• _WHAT IS NEEDED_:
For the records that follow, please set down exactly the lines between the one holding "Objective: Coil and" and the one holding "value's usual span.", inclusive, and only those.

-- ENTRIES PROVIDED follows --

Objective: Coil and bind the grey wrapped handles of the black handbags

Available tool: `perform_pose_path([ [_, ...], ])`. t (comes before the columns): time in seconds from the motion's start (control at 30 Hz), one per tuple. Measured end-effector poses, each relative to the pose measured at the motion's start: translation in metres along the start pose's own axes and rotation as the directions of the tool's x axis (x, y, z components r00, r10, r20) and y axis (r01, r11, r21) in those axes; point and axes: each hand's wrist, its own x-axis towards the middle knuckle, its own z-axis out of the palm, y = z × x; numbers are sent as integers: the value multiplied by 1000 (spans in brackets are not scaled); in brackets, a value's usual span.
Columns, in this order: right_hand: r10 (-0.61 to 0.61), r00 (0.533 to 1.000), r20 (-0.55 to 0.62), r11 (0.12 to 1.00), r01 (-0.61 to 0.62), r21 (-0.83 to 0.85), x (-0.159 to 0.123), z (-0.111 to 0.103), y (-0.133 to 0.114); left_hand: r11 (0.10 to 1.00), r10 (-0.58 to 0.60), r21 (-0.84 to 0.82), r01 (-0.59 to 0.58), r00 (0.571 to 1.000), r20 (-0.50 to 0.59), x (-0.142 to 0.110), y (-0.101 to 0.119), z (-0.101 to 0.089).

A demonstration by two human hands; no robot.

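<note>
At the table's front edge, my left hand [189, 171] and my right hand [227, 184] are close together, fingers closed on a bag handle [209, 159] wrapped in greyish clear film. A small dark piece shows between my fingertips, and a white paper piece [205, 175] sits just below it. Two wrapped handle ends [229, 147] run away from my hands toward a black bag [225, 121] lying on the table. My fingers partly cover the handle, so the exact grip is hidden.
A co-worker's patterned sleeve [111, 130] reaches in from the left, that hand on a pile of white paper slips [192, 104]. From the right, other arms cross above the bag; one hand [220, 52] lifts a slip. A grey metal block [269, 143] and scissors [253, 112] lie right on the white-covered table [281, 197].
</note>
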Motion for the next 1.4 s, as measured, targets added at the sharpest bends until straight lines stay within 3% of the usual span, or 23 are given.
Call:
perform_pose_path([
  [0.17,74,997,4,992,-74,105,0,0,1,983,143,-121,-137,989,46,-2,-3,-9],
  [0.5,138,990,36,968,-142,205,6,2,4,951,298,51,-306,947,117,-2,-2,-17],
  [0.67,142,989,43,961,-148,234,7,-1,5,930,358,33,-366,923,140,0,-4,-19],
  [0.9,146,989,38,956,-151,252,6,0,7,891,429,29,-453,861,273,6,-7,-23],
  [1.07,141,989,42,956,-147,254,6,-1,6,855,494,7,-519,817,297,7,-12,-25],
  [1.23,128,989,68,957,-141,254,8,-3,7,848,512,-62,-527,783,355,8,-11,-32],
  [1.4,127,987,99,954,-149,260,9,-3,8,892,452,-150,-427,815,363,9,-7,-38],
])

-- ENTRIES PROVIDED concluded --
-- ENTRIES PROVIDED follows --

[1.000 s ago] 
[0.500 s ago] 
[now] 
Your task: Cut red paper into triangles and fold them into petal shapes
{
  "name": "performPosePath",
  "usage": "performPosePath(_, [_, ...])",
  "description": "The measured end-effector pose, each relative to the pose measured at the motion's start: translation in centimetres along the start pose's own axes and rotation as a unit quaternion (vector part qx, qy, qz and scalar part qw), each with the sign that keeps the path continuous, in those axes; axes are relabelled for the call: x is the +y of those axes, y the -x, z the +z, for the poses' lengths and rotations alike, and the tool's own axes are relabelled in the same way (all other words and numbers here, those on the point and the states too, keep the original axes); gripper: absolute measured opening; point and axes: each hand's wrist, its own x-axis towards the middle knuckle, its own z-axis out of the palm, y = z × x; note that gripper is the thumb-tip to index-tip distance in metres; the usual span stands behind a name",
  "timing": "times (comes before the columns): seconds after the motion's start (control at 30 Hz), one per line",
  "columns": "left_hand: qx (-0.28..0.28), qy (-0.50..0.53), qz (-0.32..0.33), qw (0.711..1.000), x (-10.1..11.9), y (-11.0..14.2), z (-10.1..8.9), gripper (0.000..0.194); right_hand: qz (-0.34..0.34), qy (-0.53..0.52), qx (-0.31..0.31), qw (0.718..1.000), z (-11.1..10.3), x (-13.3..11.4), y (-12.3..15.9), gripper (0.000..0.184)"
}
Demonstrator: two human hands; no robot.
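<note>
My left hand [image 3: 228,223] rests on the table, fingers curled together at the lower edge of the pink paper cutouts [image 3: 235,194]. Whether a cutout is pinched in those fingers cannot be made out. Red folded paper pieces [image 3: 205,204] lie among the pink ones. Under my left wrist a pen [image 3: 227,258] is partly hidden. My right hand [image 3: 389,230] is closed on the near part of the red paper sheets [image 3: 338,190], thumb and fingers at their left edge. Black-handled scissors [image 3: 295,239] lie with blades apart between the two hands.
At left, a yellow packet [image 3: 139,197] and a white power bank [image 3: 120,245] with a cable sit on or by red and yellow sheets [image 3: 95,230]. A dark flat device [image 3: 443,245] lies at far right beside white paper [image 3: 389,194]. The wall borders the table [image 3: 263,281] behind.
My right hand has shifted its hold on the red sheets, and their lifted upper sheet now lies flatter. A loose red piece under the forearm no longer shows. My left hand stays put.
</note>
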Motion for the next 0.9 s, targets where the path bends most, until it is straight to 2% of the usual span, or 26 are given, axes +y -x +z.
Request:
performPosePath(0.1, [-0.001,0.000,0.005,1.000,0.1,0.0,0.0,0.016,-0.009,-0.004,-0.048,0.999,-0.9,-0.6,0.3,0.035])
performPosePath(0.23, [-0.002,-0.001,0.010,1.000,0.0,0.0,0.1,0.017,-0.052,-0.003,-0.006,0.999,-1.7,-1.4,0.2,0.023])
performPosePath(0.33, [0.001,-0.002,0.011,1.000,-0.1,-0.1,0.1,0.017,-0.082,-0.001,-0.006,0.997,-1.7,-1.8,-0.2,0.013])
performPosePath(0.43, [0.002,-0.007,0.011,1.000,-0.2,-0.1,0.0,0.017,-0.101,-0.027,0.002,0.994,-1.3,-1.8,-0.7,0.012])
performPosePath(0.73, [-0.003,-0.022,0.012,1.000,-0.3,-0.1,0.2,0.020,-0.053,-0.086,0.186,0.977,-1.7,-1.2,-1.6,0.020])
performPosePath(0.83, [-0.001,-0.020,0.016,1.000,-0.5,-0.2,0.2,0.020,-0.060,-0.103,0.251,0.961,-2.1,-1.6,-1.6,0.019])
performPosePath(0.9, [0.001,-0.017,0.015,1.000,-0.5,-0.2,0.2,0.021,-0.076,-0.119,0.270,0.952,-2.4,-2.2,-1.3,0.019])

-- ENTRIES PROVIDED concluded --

• _WRITTEN REPLY_:
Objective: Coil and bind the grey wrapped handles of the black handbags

Available tool: `perform_pose_path([ [_, ...], ])`. t (comes before the columns): time in seconds from the motion's start (control at 30 Hz), one per tuple. Measured end-effector poses, each relative to the pose measured at the motion's start: translation in metres along the start pose's own axes and rotation as the directions of the tool's x axis (x, y, z components r00, r10, r20) and y axis (r01, r11, r21) in those axes; point and axes: each hand's wrist, its own x-axis towards the middle knuckle, its own z-axis out of the palm, y = z × x; numbers are sent as integers: the value multiplied by 1000 (spans in brackets are not scaled); in brackets, a value's usual span.

This output is complete, and the exercise is done.